POSITIVELY LAST AWAKENING OF THE DEMOCRATIC RIP VAN WINKLE.

PUCK, October 27th, 1880.

The picture of the Democratic party as Rip Van Winkle was suggested by the fact that in 1880, when it appeared, (Oct. 27) the party had been for just twenty years wrapt in the sleep of political inactivity. The figure of the old sleeper is the one made familiar by Mr. Jefferson’s wonderful interpretation. He starts up from his twenty years’ slumber to see a spectral host flit by him, as he lies upon the mountain crag—Douglas, Greeley, McClellan, Seymour, Tilden, and Hancock the Superb, leading the doomed line of hapless Presidential candidates. The mean realities of life are represented by the two fiery-eyed owls in the tree at the old man’s back—General B. F. Butler and Mr. John Kelly of Tammany Hall, who never appeared in national politics, except as secret and mischievous birds of prey.

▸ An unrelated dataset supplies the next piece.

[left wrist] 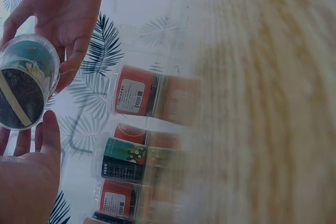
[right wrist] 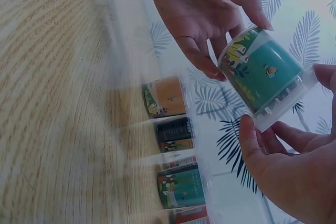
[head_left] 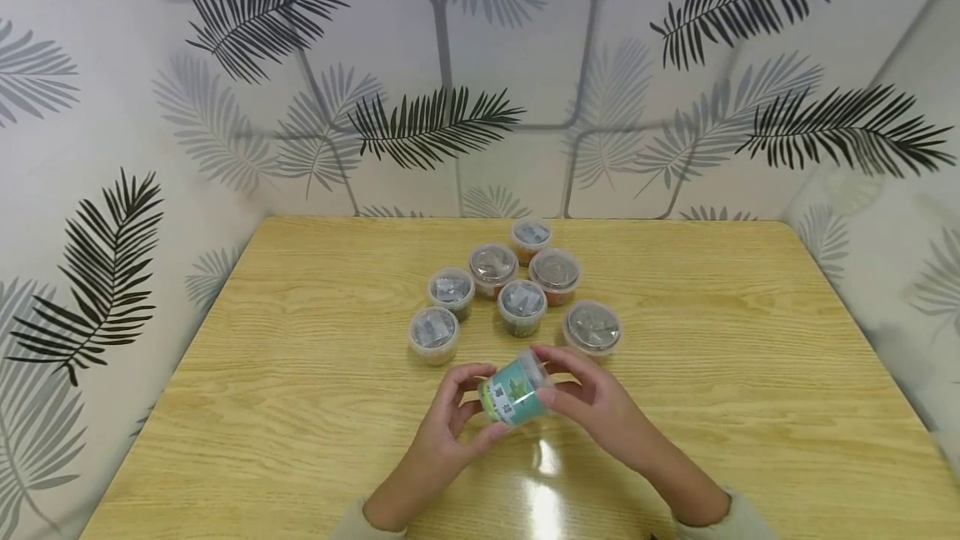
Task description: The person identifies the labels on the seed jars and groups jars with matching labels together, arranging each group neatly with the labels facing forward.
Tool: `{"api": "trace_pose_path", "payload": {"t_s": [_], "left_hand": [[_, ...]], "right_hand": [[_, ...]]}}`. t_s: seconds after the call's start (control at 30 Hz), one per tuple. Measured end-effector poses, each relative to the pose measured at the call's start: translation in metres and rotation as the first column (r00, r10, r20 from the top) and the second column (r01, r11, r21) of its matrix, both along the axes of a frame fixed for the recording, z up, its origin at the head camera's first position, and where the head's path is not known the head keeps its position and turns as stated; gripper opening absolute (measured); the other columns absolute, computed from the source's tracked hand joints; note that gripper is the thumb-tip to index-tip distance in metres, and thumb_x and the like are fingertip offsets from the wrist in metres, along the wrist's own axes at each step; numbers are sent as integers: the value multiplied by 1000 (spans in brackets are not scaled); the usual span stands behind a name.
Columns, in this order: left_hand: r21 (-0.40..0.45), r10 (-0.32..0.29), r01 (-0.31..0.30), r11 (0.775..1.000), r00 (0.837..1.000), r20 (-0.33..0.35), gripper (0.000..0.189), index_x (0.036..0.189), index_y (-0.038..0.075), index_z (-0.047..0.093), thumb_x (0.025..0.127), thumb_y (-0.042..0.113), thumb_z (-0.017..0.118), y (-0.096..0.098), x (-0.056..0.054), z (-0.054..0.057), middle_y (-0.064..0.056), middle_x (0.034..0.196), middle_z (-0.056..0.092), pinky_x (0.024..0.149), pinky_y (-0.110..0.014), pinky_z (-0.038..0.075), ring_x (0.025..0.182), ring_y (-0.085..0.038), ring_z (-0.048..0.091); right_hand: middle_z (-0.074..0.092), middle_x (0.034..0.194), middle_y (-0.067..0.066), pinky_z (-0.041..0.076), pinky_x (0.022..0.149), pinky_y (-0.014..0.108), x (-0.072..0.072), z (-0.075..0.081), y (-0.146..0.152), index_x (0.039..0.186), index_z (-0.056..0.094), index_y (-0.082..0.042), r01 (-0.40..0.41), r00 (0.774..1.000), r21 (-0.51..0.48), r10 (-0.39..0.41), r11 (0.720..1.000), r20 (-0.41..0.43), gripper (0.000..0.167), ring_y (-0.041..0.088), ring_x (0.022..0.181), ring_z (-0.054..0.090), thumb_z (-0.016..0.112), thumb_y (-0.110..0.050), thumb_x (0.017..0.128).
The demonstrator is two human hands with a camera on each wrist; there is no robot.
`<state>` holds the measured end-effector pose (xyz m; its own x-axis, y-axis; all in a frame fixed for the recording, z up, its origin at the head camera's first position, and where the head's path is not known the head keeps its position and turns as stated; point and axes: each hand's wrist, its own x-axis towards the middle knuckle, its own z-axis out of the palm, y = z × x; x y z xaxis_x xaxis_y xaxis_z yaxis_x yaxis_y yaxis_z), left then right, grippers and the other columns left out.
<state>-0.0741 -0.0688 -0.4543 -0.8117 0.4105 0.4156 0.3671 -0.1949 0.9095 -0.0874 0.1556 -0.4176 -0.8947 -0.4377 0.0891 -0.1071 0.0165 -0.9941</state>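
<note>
Head view: left hand and right hand are pinching opposite ends of a raised, tilted, see-through tub wrapped in plant-printed teal, a yellowish wood table lying beneath it, seven lidded tubs standing beyond it, and a leaf-patterned wall rising farther behind it.

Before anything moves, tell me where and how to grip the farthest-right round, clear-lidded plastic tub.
Grip the round, clear-lidded plastic tub across its curved side wall below the rim, probably from the right: it stands upright, and the other tubs lie to its left.
</note>
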Motion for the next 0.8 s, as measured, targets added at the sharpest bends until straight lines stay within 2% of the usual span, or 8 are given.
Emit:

Down in the right-hand lower corner of the picture a pocket-flask labelled “Bourbon” may puzzle the reader who turns this page a generation hence. It is a sly reference to a jest well known and well understood at the time,—it had a much earlier origin. The Democrats were called Bourbons because it was supposed that “they never learned anything and never forgot anything.” As it happened, Bourbon County, Kentucky, had given its name to a brand of whiskey at that time in great favor. As whiskey was America’s democratic drink, in the broader sense of the word, by a natural association of ideas Bourbon whiskey was set down as the drink of the Democratic party. It was generally known as “Bourbon” and pronounced “Burbin.”